▶ What to do
Output the material exactly, keeping every line intact.

▶ Source data
↓↓↓
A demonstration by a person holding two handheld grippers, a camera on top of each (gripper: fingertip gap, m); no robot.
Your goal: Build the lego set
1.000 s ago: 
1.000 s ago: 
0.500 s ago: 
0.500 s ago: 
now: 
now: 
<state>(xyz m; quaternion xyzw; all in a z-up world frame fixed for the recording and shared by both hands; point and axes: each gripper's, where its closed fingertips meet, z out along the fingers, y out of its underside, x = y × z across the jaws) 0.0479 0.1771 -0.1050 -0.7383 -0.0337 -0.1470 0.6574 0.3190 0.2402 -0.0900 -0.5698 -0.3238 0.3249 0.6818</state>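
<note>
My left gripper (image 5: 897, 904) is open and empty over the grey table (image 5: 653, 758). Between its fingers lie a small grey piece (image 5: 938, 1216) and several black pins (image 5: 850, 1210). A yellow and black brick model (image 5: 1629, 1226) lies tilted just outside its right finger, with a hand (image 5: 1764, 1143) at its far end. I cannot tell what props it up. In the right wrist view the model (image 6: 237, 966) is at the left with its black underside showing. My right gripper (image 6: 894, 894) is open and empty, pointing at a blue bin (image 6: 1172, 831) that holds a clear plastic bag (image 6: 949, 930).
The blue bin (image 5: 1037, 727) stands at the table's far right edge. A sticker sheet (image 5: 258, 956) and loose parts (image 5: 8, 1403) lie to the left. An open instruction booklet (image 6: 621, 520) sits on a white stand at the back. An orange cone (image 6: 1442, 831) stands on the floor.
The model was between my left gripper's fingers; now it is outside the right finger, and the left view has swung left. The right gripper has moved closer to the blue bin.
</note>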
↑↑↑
▶ Finished task
A demonstration by a person holding two handheld grippers, a camera on top of each (gripper: fingertip gap, m); no robot.
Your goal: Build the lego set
1.000 s ago: 
1.000 s ago: 
0.500 s ago: 
0.500 s ago: 
now: 
now: 
<state>(xyz m; quaternion xyzw; all in a z-up world frame fixed for the recording and shared by both hands; point and axes: each gripper's, where its closed fingertips meet, z out along the fingers, y out of its underside, x = y × z across the jaws) 0.0479 0.1771 -0.1050 -0.7383 -0.0337 -0.1470 0.6574 0.3190 0.2402 -0.0900 -0.5698 -0.3238 0.3249 0.6818</state>
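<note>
My left gripper (image 5: 897, 904) is open and empty over the grey table (image 5: 653, 758). Between its fingers lie a small grey piece (image 5: 938, 1216) and several black pins (image 5: 850, 1210). A yellow and black brick model (image 5: 1629, 1226) lies tilted just outside its right finger, with a hand (image 5: 1764, 1143) at its far end. I cannot tell what props it up. In the right wrist view the model (image 6: 237, 966) is at the left with its black underside showing. My right gripper (image 6: 894, 894) is open and empty, pointing at a blue bin (image 6: 1172, 831) that holds a clear plastic bag (image 6: 949, 930).
The blue bin (image 5: 1037, 727) stands at the table's far right edge. A sticker sheet (image 5: 258, 956) and loose parts (image 5: 8, 1403) lie to the left. An open instruction booklet (image 6: 621, 520) sits on a white stand at the back. An orange cone (image 6: 1442, 831) stands on the floor.
The model was between my left gripper's fingers; now it is outside the right finger, and the left view has swung left. The right gripper has moved closer to the blue bin.
</note>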

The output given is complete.